Nigelj, science denial may be a special problem in den US (much less in Europa, where I sit), but then again it is not a challenge for natural science.
It may be one for sociology, and I miss information here from this perspective.
You all know better what the effect of this website is, from my superficial perception it could have the effect of further splitting the (social) camps.
Remember, the other camp is also a natural grown inhabitant of this planet ;-)
ed56 @19,
People who resist expanding their awareness and resist improving their understanding and resist applying what they learn to help develop a sustainable and improvable future for a robust diversity of humanity fitting in to a robust diversity of life are not "... natural grown inhabitants of this planet".
They are products of the socioeconomic-political systems and story-telling that they developed in. They are humans who have allowed their ability to be 'helpful members of a robust diversity of humanity' to be over-powered by the 'harmful selfish enticements and motivations of the socioeconomic-political systems' that can be seen to develop harmful unsustainable results and develop powerful resistance to correction.
Climate science and the resistance to accepting it is clearly the largest case study proving that point. But similar examples exist related to every other Sustainable Development Goal.
Whenever the harmful correction resistant portion of the population sense that learning would threaten a developed belief and resulting personally liked actions they will be tempted to use all available methods to evade 'learning to be helpful rather than continue to be enjoy being harmful'. That is on bold display everywhere. It is even tragically succeeding at temporarily winning unfettered power in some of the 'supposedly most advanced nations'. And it is having significant influence even if that harmful portion of the population do not win unfettered power. Popularity and profitability are hard to effectively fight against.
The future of humanity is at stake. And there are indeed two camps. And one of them clearly deserves to be Governed and Limited by the Other Camp. The Nature and Humanity camp must govern and limit the Popularity and Profit Camp.
Analogies don't function in the mind of folks bent on not understanding even as analogies are a very useful way of giving people a leg up on unfamiliar topics. Nor will this web site penetrate diamond-hard dogma.

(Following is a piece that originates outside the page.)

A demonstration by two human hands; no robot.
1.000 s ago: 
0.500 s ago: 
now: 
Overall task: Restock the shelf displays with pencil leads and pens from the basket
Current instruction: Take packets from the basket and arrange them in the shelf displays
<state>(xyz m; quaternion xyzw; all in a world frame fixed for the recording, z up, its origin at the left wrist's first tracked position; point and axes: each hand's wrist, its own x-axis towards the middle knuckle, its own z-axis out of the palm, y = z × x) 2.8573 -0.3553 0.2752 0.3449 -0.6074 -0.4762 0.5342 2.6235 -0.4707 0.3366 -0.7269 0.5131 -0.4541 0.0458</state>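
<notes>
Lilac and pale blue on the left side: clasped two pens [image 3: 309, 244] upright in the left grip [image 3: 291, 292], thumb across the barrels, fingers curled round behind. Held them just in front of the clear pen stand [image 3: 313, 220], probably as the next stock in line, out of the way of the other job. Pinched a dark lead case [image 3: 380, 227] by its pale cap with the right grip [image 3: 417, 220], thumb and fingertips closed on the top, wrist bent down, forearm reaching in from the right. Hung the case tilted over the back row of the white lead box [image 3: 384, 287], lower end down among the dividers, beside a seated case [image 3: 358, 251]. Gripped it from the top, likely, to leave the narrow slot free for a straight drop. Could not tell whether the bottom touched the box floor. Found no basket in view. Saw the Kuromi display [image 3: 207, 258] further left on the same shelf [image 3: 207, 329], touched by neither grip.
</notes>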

Fortunately research tells us that the intractably intransigent are distinctly in the minority. :-)
nigelj @14:
That's part of the rationale for the name, and it has worked well for the purpose. OTOH, science is a centuries-long, worldwide collective enterprise by trained, disciplined, competitively skeptical individuals, who adopt Nullius in verba as a guiding principle. As nigelj well knows, soi disant "skeptics" of anthropogenic global warming are actually pseudo-skeptical, and are appropriately called AGW-deniers. For the most part, volunteer AGW-deniers are neither trained nor disciplined, and readily succumb to the Dunning-Kruger effect. They scorn the lopsided consensus of genuine experts, namely the international peer community of climate specialists; but gladly take the word of professional disinformers who obfuscate reality for hire, with or without scientific credentials. It's no surprise that a robust public deception industry has flourished, under savvy long-time reinvestment of a tiny fraction of annual fossil fuel profits. The persistent failure of the US to enact effective decarbonization policy is a positive ROI.
Many non-Americans find both our long history of truculent anti-intellectualism, and the vast power of fossil-carbon wealth over our politics, hard to fathom. Alas, they are realities confronting the world 8^(. FWIW, I apologize for my country, and I cling to hope we can somehow blunder our way to a carbon-neutral economy before it's too late for any economy at all!
The escalator gif needs a 2020 update.